Material provided:
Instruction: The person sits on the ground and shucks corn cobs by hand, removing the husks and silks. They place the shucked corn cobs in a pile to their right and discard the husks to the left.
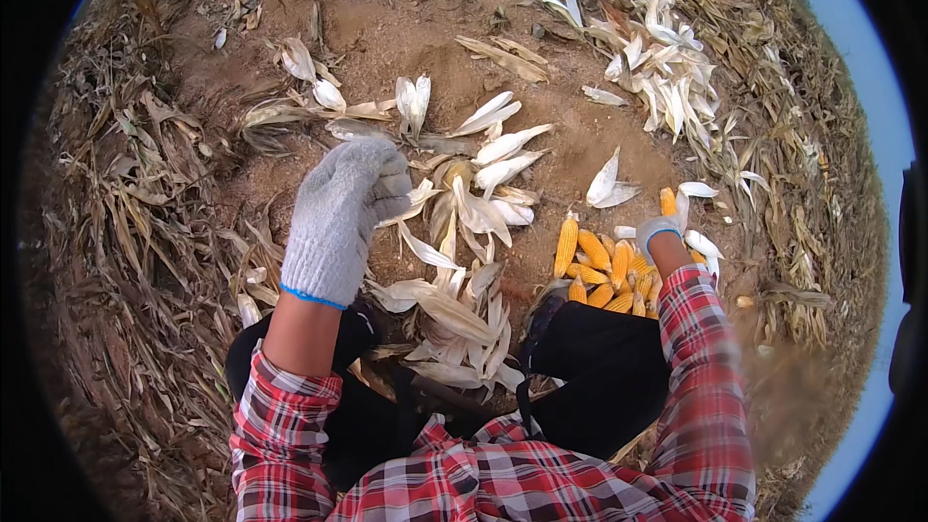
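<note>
My left hand (351, 210), in a pale knitted work glove with a blue cuff edge, is raised over the ground with its fingers curled in. No object shows in it, though its palm side is hidden. Pale dry corn husks (453, 304) lie just to its right and between my feet. My right hand (658, 230), gloved too, reaches out over a heap of husked yellow corn cobs (598, 261). A yellow corn cob (668, 201) juts out past its far side, apparently in its grip; the fingers are hidden. White husk (696, 190) shows right beside that cob.
Several ears in pale husks (511, 145) lie ahead on bare reddish soil (435, 36). Another husk-covered ear (604, 180) is nearer the cobs. A husk pile (670, 65) stands at far right. Dry corn stalks and leaves (138, 232) cover the left side. My black-trousered legs (598, 370) flank the husks.
</note>
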Tool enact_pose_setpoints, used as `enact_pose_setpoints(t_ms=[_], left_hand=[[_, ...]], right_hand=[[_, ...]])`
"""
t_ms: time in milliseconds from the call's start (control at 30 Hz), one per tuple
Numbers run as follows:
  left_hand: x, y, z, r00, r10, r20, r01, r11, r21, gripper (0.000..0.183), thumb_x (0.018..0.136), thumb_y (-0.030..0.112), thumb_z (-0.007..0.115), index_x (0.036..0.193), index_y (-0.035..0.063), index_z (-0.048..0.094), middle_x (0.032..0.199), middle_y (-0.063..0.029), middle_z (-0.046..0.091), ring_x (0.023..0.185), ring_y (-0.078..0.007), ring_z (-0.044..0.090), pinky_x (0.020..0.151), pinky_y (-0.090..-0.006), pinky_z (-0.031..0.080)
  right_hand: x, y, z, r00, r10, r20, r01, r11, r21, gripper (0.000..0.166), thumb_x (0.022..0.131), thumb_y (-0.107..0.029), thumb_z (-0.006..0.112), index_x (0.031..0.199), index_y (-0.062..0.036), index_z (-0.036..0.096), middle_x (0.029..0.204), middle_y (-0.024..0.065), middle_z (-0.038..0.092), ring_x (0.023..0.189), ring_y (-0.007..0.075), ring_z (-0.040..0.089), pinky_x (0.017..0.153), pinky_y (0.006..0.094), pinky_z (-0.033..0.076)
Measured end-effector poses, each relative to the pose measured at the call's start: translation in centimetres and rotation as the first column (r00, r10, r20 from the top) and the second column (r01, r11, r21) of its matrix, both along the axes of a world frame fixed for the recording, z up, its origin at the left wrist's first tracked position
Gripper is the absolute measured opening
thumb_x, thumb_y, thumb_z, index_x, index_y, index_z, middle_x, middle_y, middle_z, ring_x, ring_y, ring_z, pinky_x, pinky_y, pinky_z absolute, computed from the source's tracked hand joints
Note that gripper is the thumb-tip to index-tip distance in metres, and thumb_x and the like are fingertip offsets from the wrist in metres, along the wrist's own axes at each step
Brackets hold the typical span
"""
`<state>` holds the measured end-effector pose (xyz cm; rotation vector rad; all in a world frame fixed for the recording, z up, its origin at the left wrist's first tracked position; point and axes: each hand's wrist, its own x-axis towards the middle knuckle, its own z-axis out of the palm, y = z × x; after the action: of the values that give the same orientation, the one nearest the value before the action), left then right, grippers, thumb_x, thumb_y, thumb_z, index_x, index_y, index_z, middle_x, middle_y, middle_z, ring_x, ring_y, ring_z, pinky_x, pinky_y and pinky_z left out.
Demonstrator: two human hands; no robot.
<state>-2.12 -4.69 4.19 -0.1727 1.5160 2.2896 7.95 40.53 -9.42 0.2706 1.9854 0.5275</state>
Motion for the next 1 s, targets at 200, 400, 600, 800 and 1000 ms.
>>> enact_pose_setpoints(t_ms=[200, 400, 600, 800, 1000], left_hand=[[-0.3, -0.1, -0.4, 0.994, 0.097, 0.044, -0.097, 0.995, 0.007, 0.028, 0.101, 0.025, 0.053, 0.115, 0.0019, 0.061, 0.103, -0.0095, 0.066, 0.086, -0.0185, 0.066, 0.075, -0.0322, 0.057], [-0.2, -0.1, -0.5, 0.99, 0.12, 0.07, -0.117, 0.992, -0.046, 0.028, 0.1, 0.026, 0.054, 0.114, 0.0029, 0.061, 0.102, -0.0094, 0.066, 0.086, -0.0198, 0.066, 0.074, -0.033, 0.057], [0.3, -0.2, -0.6, 0.973, 0.161, 0.167, -0.147, 0.985, -0.091, 0.027, 0.098, 0.026, 0.057, 0.111, 0.0023, 0.062, 0.096, -0.0105, 0.066, 0.081, -0.0203, 0.065, 0.072, -0.0335, 0.056], [-0.4, -0.7, -0.7, 0.96, 0.182, 0.214, -0.167, 0.982, -0.086, 0.028, 0.098, 0.024, 0.057, 0.112, 0.0003, 0.061, 0.096, -0.0106, 0.065, 0.081, -0.0203, 0.064, 0.072, -0.0336, 0.055], [-0.6, -2.2, -1.2, 0.977, 0.153, 0.148, -0.147, 0.988, -0.048, 0.03, 0.098, 0.025, 0.058, 0.115, 0.0007, 0.061, 0.1, -0.0105, 0.066, 0.085, -0.0201, 0.065, 0.074, -0.0336, 0.055]], right_hand=[[-4.0, -6.5, -5.6, 0.968, -0.138, -0.21, 0.019, 0.873, -0.486, 0.042, 0.082, -0.031, 0.07, 0.116, -0.0075, 0.069, 0.115, 0.019, 0.069, 0.11, 0.035, 0.065, 0.093, 0.045, 0.05], [-9.5, -20.0, -18.6, 0.808, -0.36, -0.467, -0.177, 0.607, -0.774, 0.03, 0.091, -0.025, 0.055, 0.114, -0.0096, 0.067, 0.104, 0.0211, 0.069, 0.098, 0.0383, 0.067, 0.085, 0.0472, 0.052], [-9.8, -29.7, -23.0, 0.944, -0.178, -0.279, -0.062, 0.733, -0.677, 0.039, 0.098, -0.017, 0.046, 0.136, -0.0147, 0.05, 0.103, 0.0199, 0.071, 0.096, 0.0371, 0.07, 0.08, 0.0512, 0.054], [-9.3, -28.2, -25.0, 0.916, -0.191, -0.353, -0.13, 0.69, -0.712, 0.033, 0.097, -0.014, 0.045, 0.128, -0.0129, 0.056, 0.098, 0.0216, 0.07, 0.093, 0.0369, 0.07, 0.077, 0.0501, 0.054], [-12.3, -27.6, -18.9, 0.708, -0.572, -0.416, -0.187, 0.416, -0.89, 0.031, 0.088, -0.01, 0.053, 0.118, -0.0107, 0.06, 0.097, 0.0272, 0.066, 0.092, 0.0451, 0.064, 0.081, 0.0507, 0.051]])
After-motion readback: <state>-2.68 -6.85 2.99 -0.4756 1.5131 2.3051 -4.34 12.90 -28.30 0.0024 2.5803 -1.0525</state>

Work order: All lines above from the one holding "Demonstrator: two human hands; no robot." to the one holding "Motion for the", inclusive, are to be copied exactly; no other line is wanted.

Exercise output:
Demonstrator: two human hands; no robot.
<state>-2.12 -4.69 4.19 -0.1727 1.5160 2.2896 7.95 40.53 -9.42 0.2706 1.9854 0.5275</state>
Motion for the next 1 s, targets at 200, 400, 600, 800 and 1000 ms.

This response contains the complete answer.